*What you have to do*
Give the number of lines in the listing that hold the word "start". Write nothing but that number.

*Dataset excerpt*
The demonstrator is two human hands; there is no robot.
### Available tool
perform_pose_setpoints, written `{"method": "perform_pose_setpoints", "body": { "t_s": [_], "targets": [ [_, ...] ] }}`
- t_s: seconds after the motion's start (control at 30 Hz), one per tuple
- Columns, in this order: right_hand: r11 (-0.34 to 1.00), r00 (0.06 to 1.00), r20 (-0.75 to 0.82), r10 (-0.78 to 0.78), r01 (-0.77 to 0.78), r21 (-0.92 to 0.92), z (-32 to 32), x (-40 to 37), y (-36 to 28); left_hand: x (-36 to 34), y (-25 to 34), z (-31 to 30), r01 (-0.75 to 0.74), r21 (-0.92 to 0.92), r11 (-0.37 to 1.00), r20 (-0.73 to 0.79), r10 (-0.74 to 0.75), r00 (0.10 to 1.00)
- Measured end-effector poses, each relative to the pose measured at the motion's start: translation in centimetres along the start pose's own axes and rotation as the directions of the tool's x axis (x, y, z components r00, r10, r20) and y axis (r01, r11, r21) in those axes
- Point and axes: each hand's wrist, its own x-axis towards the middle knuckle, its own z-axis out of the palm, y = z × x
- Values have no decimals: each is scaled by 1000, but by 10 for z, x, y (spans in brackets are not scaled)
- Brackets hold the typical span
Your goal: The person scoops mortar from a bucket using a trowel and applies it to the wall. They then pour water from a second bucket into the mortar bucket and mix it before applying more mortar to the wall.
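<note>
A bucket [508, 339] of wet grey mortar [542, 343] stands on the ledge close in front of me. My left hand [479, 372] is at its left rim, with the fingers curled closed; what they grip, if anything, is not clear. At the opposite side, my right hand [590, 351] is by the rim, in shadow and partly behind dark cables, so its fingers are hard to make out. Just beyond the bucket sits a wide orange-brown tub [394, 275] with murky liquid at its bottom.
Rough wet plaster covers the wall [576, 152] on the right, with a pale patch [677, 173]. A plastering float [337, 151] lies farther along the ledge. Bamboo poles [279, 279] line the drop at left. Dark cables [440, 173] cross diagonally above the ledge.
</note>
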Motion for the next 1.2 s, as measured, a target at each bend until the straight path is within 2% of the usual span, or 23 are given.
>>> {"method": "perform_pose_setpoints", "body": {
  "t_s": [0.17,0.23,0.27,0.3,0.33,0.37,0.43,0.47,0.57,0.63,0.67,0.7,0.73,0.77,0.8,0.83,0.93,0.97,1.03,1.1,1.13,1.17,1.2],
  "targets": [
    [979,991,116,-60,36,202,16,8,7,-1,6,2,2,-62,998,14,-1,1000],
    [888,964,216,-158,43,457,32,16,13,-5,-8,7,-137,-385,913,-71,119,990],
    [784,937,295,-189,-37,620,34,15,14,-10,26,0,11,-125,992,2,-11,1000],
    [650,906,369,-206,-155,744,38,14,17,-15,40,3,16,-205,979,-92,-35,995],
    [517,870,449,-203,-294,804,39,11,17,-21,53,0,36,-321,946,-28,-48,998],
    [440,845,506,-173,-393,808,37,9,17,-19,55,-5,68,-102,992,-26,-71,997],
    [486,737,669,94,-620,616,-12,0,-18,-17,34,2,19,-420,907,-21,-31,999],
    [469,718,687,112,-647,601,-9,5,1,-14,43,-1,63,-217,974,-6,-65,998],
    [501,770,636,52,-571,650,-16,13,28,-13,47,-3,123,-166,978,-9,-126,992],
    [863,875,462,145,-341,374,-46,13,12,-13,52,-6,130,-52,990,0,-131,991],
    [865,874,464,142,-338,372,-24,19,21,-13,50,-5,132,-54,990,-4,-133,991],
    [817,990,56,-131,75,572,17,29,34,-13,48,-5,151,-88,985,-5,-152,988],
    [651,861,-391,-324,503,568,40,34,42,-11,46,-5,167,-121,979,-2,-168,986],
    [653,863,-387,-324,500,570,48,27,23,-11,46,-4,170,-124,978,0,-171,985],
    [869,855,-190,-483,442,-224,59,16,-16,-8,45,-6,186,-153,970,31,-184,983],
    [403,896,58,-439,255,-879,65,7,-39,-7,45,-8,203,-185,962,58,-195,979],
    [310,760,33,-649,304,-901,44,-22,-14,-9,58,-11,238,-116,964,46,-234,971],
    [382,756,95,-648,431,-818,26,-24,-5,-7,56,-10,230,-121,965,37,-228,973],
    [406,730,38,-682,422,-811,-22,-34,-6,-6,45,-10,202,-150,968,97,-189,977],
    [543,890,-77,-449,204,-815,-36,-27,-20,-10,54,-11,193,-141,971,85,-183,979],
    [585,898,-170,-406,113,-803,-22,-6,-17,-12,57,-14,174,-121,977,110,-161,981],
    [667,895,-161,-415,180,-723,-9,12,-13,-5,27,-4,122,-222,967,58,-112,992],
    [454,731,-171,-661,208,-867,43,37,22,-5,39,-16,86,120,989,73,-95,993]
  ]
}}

*Problem solution*
2